Triatoma indictiva

Scientific classification
- Kingdom: Animalia
- Phylum: Arthropoda
- Class: Insecta
- Order: Hemiptera
- Suborder: Heteroptera
- Family: Reduviidae
- Genus: Triatoma
- Species: T. indictiva
- Binomial name: Triatoma indictiva Neiva, 1912

= Triatoma indictiva =

- Authority: Neiva, 1912

Species of true bug

Triatoma indictiva is an arthropod in the assassin bug family of Reduviidae, and is an important vector of Trypanosoma cruzi. T. cruzi is the protozoan that causes Chagas Disease, which affects approximately eight million people a year in the western hemisphere alone. Triatoma indictiva is found in Mexico and throughout the southern United States, including Arizona and Texas.
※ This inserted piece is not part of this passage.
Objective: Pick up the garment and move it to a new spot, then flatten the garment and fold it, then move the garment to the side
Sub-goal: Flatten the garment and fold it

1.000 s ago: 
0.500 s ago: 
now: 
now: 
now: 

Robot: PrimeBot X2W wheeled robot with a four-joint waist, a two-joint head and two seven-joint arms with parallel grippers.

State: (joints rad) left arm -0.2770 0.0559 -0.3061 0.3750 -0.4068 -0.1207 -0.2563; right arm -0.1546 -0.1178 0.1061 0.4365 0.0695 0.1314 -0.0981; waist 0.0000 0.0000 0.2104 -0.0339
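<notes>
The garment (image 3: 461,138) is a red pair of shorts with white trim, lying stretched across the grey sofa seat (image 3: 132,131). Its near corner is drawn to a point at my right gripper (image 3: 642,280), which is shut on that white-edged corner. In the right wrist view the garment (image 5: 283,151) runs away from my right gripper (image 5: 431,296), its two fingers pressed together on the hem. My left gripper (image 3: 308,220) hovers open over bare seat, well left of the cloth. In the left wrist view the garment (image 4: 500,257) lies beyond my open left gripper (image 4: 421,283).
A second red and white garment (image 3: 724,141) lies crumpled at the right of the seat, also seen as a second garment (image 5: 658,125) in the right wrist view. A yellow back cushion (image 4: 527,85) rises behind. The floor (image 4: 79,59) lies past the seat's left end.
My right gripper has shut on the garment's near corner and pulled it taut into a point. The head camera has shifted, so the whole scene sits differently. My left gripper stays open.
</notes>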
== Physical characteristics and development ==

Triatoma indictiva is between 20 and 30 mm long when fully developed and can be identified taxonomically by their pear shape, tapered beak, observing the length of the scape and the red vestiges on its side. T. inductiva are paurometabolous and undergo 3 life stages including: egg, nymph and adult. The head and thorax of T. inductiva are black except for the red markings of its side and the slightly lighter colored third section of the leg. T. indictiva has a narrow head and tri-segmented antennae, with black forewings that cover the abdomen.

== Habitat ==
Triatoma indictiva are generally nidicolous (born immature) and are found in wooded areas or birds nests, but also can be found inside a house or other man-made structures. T. indictiva has been reported in Mexico, Arizona, and Texas. It is believed that T. indictiva is more commonly found in dwellings in Mexico and poorer regions, because it is easier for a colony to form in an open residence, bringing them more frequently into contact with people. Due to the fact that T. indictiva is established throughout much of Mexico, especially in areas with poor economic conditions, they are difficult to manage.

== Feeding ==

Triatoma indictiva are hematophagous (blood-sucking) and mainly feed on mammals, including humans, but they also feed on birds and reptiles. In their nymphal stages, T. indictiva can easily switch between vertebrate and invertebrate hosts, but the reasons that cause the switch is currently unknown. Adult T. indictiva, when feeding on humans bite around the lips or face, which is how the term "kissing bug" was formed. This is dangerous because, T. indictiva occasionally defecate during or after a blood meal, which can leave behind fecal matter containing T. cruzi.

== Vector of Chagas disease ==

T. indictiva is one of the main vectors of T. cruzi, the hemoflagellate protozoan that causes Chagas disease. T. cruzi is transmitted through infectious feces left by T. indictiva after a blood meal. T. cruzi then usually enters the vertebrate by contaminating the bite site or through a nearby mucous membrane. Enzootic infection is prevalent across the southern United States, where there are 24 reservoir species and triatomine vectors, including T. indictiva reported in 28 states. Only 7 autochthonous human cases of Chagas disease have been reported in the U.S. from 1955-2006, which is considerably lower than the rates in Central and South America. Fewer locally-acquired human Chagas disease cases in the U.S. is presumably due to better awareness and better economic conditions keeping the vectors outside the home. Triatoma spp. in the U.S., including T. indictiva, have slower times for defecation following a blood meal compared to South American species, which could be an additional reason reducing the risk of acquiring Chagas disease in the U.S.